Van ili içerisinde ziyaret edilecek bir başka nokta ise tabiî ki Peri Bacaları. Hayır, Peri Bacaları yalnızca Nevşehir’de değil, Van ilinde de mevcut. Hatta ülkenin başka yerlerinde de olan Peri Bacaları görüntülü bölgeler var ancak Van’daki günümüzde yeni gezi planları içerisinde olmaya başlayan bir yer. Başkale ilçesine yaklaşık 30 kilometre mesafede olan bu yere bir de isim verilmiş; Vanadokya! Evet, tanıdık geldiğine eminiz ancak Kapadokya’dan aşağı kalır yanı yok açıkçası.
Önceki maddede hazır Vanadokya’dan bahsetmişken, hemen peşine benzer özellikte başka bir yerden söz edelim ve gezimize Bingöl’deki Buban Bacaları ile devam edelim. Bu bölgedeki oluşumlar da Peri Bacaları’na benzer oluşumlardır. Büyük oranda rüzgâr aşındırmasıyla oluşan bu şekiller de sizi en az Vanadokya kadar heyecanlandıracak.
Şimdi direksiyonumuzu Bitlis’e kıralım. Burada görmeyi beklediğiniz şeyler hakkında fikir yürütürken bir taraftan da Bitlis’te beş minare türküsünü mırıldanmanız oldukça yardımcı olacak. Çünkü Bitlis’teki tarihi camiiler büyüleyici atmosferlerini hala koruyorlar. En ünlü camisi Bitlis Ulu Camii olan ilde, özellikle Selçuklu Dönemi’ne ait çok sayıda camii ve külliye yapılarını bulmak mümkün.
Güzel ve tarihi camilerin ziyaretinden sonra şimdi biraz daha iç kesimlere doğru ilerliyor ve Elazığ’da duraklıyoruz. Elazığ’dan geçiyor dahi olsanız mutlaka görmeniz gereken yer tabii ki Hazar Gölü olacak. Suya dışarıdan baktığınızda kuş türlerini gözlemleyebileceğiniz gibi, en derin tektonik göl olması da kendisini ilk sıralara taşıyor. Ancak yalnızca en derin göl olması değil, o derin suların altında kalan tarihten saray ve manastır gibi yapıların da bulunması, turizm potansiyelini git gide artırmakta.
Elazığ’ın mavi derinliklerinden sonra Erzincan’a gidelim. Erzincan’da da yine muhteşem bir doğa harikasıyla, Girlevik Şelalesi ile karşınızdayız. Kayaların ve onlarca ağacın arasından süzülerek dökülen şelalenin sesi ve çevresi, adeta huzur bulmak isteyenleri çağırıyor.
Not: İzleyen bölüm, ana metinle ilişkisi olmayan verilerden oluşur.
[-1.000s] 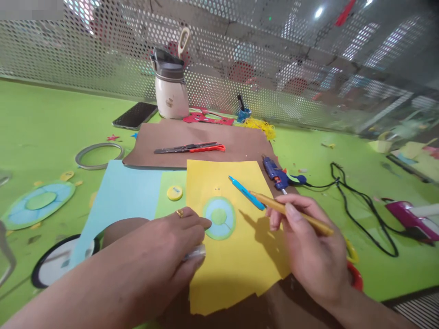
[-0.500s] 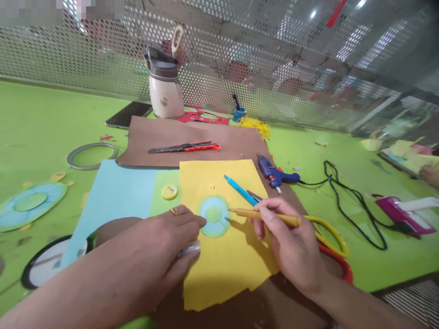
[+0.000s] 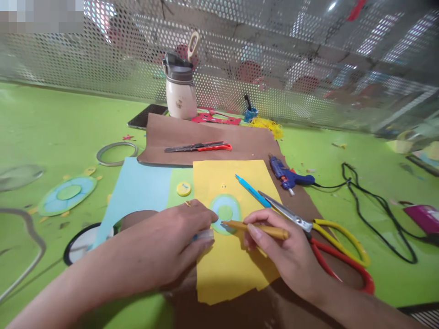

Ayrıca yürüyüş parkurlarında yürürken, çevredeki lezzetli yemekleri olan restoranlardan birinde de soluklanabilirsiniz.
Ve işte Erzurum’dayız! Erzurum her ne kadar yükseltisi sebebiyle soğuğuyla ünlü şehirlerden biri olsa da, bir diğer meşhur olduğu yapısı da Çifte Minareli Medrese’dir. Selçuklu Dönemi’nin o ince ve detaylı yapı işçiliğini adeta gözler önüne seren medresede, daha girişten itibaren dışarıdan görünümüyle hayran kalacağınız gibi; içeri girdikten sonraki işçilikleri seyretmeye doyamayacaksınız.
Ani Antik Kenti! Geziniz bitince görmedik dememeniz gereken nadide yerlerden bir tanesi. Ağrı ilinin sembolü haline gelen, yüzyıllarca tarihin her sahnesine şahitlik etmiş, yaşlı ama hala ayaktaki bu yapıyı mutlaka görmelisiniz. Harabelerin arasında gezerken kendinizi tarihin tozlu sayfalarında gezinirken bulacağınız bu yer, her ne kadar Ermeni’lerden bir miras gibi kabul edilse de, içerisinde Müslümanlığa ve Pagan kültürüne dair de çokça hava barındırmaktadır. Ağrı’ya kadar gelmişken, Diyadin’deki kaplıcaların şifalı sularından faydalanmadan da geçmeyin.
Ağrı ziyaretinden sonra kısaca Muş’taki Arak Kilisesi’ni ve Tunceli’deki halk tarafından kutsal kabul edilen ve sıklıkla ziyaret edilen Bagırpaşa Dağı’nın tepesindeki krater gölünü de ziyaret edebilir; oradan da hemen Malatya’nın o bembeyaz Arslantepe Höyüğü’ne doğru geçebilirsiniz. M.Ö. 4000’li yıllara kadar uzanan bölgedeki ilk yaşamın izlerinin günümüzde gün yüzüne çıkarılması oldukça etkileyici. Çok eski zamanlara ait eserleri yapılar, saraylar gibi birçok kıymetli esere ulaşılmış olması, bölgeyi tarih severlerin durağı haline getiriyor.